I have started to find he is spraying, now I have had a stressful time as my family pet - a dog that lived with my parents- died last week. Prior to that I took a tumble and sprained my ankle. I've also had a lot of visitors recently including my best friend who used to own Dinda, her 3.5 year old and her 5 week old baby so I can appreciate Dinda may be unsettled but he's been up to no good for nore than the last week!!
So I keep a feliway plugged in at all times. He has a hooded litter box with oko litter that is cleaned twice a day minimum. He goes outside. He has the front double bed to himself, he comes into my room when I'm in bed and joins me, he gets wet and dry food and has a water fountain. He has lots of toys and scratch posts. He is spoilt!
However I'm trying to do whatever I can to chill him and get him to stop spraying. 
The beaphar bet behave spray I put on the fire place - he sprayed again!
The feliway is plugged in and changed every month. I squirt cat calm spray round the rooms after a lot of visitors have been. I play with him. I cuddle him, I provide him with clean eating area and bowls. I tell him he's a good boy and praise him when he is good / loving. 

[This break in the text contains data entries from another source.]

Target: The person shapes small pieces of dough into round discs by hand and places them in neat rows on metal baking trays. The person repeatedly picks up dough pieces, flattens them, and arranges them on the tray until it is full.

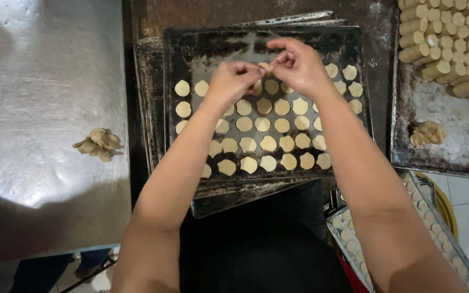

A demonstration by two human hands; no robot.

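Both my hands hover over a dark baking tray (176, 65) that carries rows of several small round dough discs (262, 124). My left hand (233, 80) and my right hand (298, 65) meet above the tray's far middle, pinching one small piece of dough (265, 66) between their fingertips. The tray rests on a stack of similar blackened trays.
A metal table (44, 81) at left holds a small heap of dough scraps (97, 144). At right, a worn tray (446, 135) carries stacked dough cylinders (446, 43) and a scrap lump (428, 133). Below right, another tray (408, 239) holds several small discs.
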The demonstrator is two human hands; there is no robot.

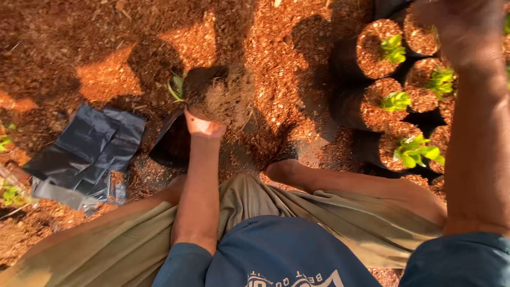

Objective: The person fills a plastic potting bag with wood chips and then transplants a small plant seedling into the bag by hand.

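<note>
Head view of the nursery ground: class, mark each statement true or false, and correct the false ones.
1. The left hand holds a clump of soil and roots with a small green seedling. True.
2. The flat black bags lie to the right of the person. False: they lie on the left, on the reddish ground.
3. The filled black pots at upper right each hold green seedlings. True, for those clearly seen.
4. The right hand rests on the person's knee. False: it is raised and blurred above the pots.
5. The person wears a red shirt. False: the shirt is blue.
</note>
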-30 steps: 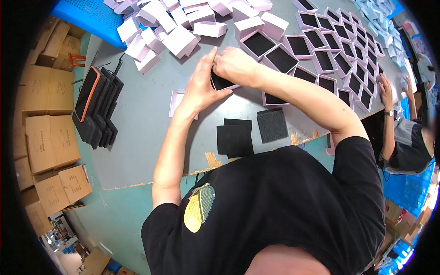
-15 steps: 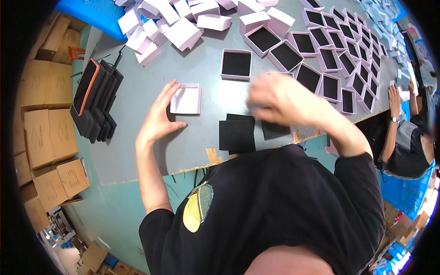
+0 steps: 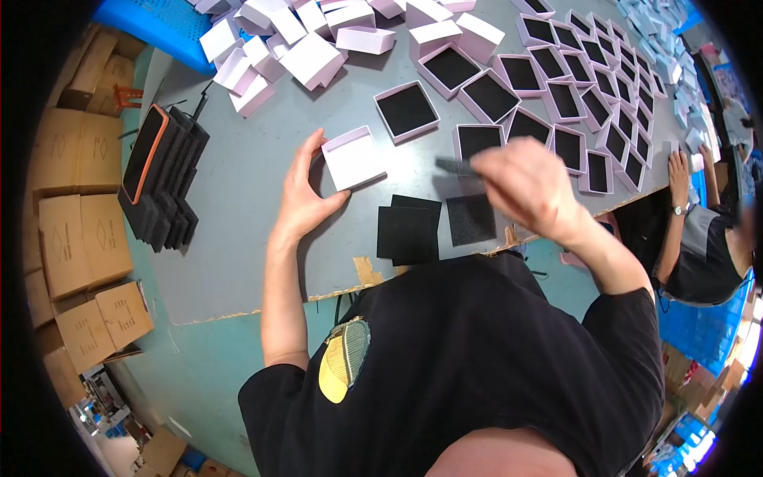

Is there anything else I can do? He's going to the cattery end of April for a week for the first time in his life (I tried to get a friend to house / cat sit but they are not available) 
I do t want to be drugging him up or have him sleepy and dislike as I live our playtime, plus he only has one eye so don't want him vulnerable when outside.

I have read about pet calm spot on, cat nip (sends him giddy), chamomile (how do I use) 

Any advise at all would be appreciated on this - and on cheap cleaning products to clear cat pee!!


----------



## chillminx (Nov 22, 2010)

I have answered on your other thread re: cleaning products. 

Re; calming products. Some people find Zylkene supplement added to food is effective.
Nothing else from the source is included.